I think also there’s a certain lack of realization that there is a price to be paid for stability, and that price is lack of opportunities. I would say this five or six years ago, and people would look at me with big eyes: I see more opportunities in Ukraine than I see in Canada. People look at me and say, what are you talking about? People are moving from Ukraine to Canada because of their desire for stability. Now the price that you pay for stability is the decrease of opportunities. And the price that you pay for opportunity is a decrease in stability. That’s just the trade-off. There are people who are more entrepreneurial, and those less entrepreneurial. Those that have left this time are, in fact, more entrepreneurial. I think they are having their eyes opened to the fact that the price of stability is lack of opportunity. These people will come back, many of them, and they will be a little bit more open, eyes open as to what this dream of Europe is really about. Obviously at the moment it’s a contrast to russia and therefore it’s attractive. But once the russian threat is vanquished, I think there will be a more sober evaluation of the European Union.
I want to say one thing if you don’t mind, Chris, and Demyan, and Julia, and Lucie. I’m in the midst of writing something. As you might know, this week the headlines in Ukraine were covered in two major disappointments, the Red Cross and Amnesty International.

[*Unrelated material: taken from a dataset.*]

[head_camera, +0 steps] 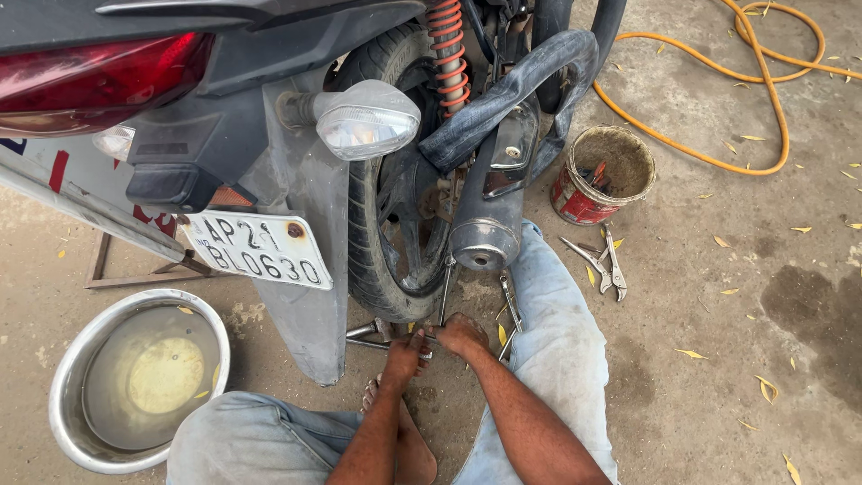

The International Red Cross came out and said that they were not responsible and they never stated their responsibility for the safety of POWs. And, as you know, the Olenivka prison facility was bombed this week not by Ukrainians, but by russians, and we had 50 or so former defenders of Azovstal who had surrendered, to a large extent, under the guarantees of safety provided by the Red Cross and were held in that prison facility and were killed. So the Red Cross basically did the same thing as we like to say in Ukraine: they did a Budapest Memorandum, meaning that, yes, you’re guaranteed until such time as you’re not guaranteed anymore. That’s a direct analogy. The other one is Amnesty International which came out and said that Ukrainian forces are putting civilians at risk, in other words, not accusing Ukrainians of war crimes but coming close to that. The Red Cross institution, Amnesty International—I think that there’s a continuation of disappointment among Ukrainians in these supposedly good institutions.
What I’m writing about at the moment is a contrast that might be an interesting philosophical thing for us to discuss. Ukrainians are starting to have a very clear understanding of the fact that evil as an ontological category exists. It’s not in Western culture, and I’m saying this as someone who has grown up in North America, was educated in England and knows a little bit about European culture. I think liberalism has taught us that people are basically good, except for a couple of people who need to be fixed, right? So we can fix them through the criminal justice system, we can fix them with psychology, we can fix them through schooling, we have ways of fixing them. Basically evil is just a lack of good and so all you need to do in order to make someone good is to add a little bit of good because they’re missing the good. Evil itself is not an ontological category that exists. It’s just simply a lack of goodness.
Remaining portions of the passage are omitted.